- _Aim of the task_: Search the data for the string "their", and report each line where it is found.

────

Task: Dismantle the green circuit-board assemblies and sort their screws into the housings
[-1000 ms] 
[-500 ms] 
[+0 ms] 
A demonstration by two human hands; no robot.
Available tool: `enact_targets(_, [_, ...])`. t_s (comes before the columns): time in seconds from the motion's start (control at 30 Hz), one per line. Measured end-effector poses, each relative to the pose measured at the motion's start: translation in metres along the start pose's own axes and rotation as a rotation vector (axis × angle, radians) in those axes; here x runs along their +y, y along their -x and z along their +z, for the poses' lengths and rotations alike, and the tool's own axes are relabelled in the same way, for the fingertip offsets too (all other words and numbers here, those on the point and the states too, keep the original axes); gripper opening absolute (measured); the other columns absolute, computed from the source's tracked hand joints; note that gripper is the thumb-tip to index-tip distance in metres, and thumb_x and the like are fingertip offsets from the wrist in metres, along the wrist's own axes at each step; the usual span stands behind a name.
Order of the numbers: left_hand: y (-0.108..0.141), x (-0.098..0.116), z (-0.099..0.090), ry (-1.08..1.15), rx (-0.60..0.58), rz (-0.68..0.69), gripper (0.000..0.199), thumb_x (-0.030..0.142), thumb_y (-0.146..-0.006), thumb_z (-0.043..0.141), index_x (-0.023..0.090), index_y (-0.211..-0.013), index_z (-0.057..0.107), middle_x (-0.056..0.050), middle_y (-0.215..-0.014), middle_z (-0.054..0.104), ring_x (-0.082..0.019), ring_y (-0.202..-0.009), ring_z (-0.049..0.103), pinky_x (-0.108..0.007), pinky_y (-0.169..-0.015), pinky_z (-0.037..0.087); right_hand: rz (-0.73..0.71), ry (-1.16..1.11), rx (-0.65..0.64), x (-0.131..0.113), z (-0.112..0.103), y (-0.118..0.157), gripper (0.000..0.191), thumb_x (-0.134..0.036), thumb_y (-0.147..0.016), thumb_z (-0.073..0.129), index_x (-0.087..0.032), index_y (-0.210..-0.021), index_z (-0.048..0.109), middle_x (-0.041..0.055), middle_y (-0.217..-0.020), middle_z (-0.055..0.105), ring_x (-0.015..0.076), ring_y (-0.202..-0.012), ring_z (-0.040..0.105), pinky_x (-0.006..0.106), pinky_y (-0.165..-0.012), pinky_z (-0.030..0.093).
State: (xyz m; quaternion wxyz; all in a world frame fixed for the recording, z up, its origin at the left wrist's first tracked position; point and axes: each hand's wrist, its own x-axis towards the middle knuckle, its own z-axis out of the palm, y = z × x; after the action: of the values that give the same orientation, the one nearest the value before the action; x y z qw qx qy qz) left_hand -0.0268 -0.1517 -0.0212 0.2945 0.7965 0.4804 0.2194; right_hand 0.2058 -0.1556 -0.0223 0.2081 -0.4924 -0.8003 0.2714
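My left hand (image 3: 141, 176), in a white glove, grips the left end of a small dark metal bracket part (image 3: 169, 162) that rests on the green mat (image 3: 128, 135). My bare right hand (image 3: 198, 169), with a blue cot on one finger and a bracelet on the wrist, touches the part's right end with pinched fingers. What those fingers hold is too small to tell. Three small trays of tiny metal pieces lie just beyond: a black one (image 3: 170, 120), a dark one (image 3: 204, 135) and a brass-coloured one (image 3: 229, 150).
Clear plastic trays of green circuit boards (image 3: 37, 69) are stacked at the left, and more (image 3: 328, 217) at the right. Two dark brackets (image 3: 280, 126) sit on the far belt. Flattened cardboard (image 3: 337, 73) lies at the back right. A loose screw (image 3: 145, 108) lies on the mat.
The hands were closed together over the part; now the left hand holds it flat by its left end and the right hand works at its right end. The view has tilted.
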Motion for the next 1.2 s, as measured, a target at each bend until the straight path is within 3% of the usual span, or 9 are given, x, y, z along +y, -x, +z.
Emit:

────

- _Your solution_:
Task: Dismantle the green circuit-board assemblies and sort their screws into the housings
Available tool: `enact_targets(_, [_, ...])`. t_s (comes before the columns): time in seconds from the motion's start (control at 30 Hz), one per line. Measured end-effector poses, each relative to the pose measured at the motion's start: translation in metres along the start pose's own axes and rotation as a rotation vector (axis × angle, radians) in those axes; here x runs along their +y, y along their -x and z along their +z, for the poses' lengths and rotations alike, and the tool's own axes are relabelled in the same way, for the fingertip offsets too (all other words and numbers here, those on the point and the states too, keep the original axes); gripper opening absolute (measured); the other columns absolute, computed from the source's tracked hand joints; note that gripper is the thumb-tip to index-tip distance in metres, and thumb_x and the like are fingertip offsets from the wrist in metres, along the wrist's own axes at each step; the usual span stands behind a name.

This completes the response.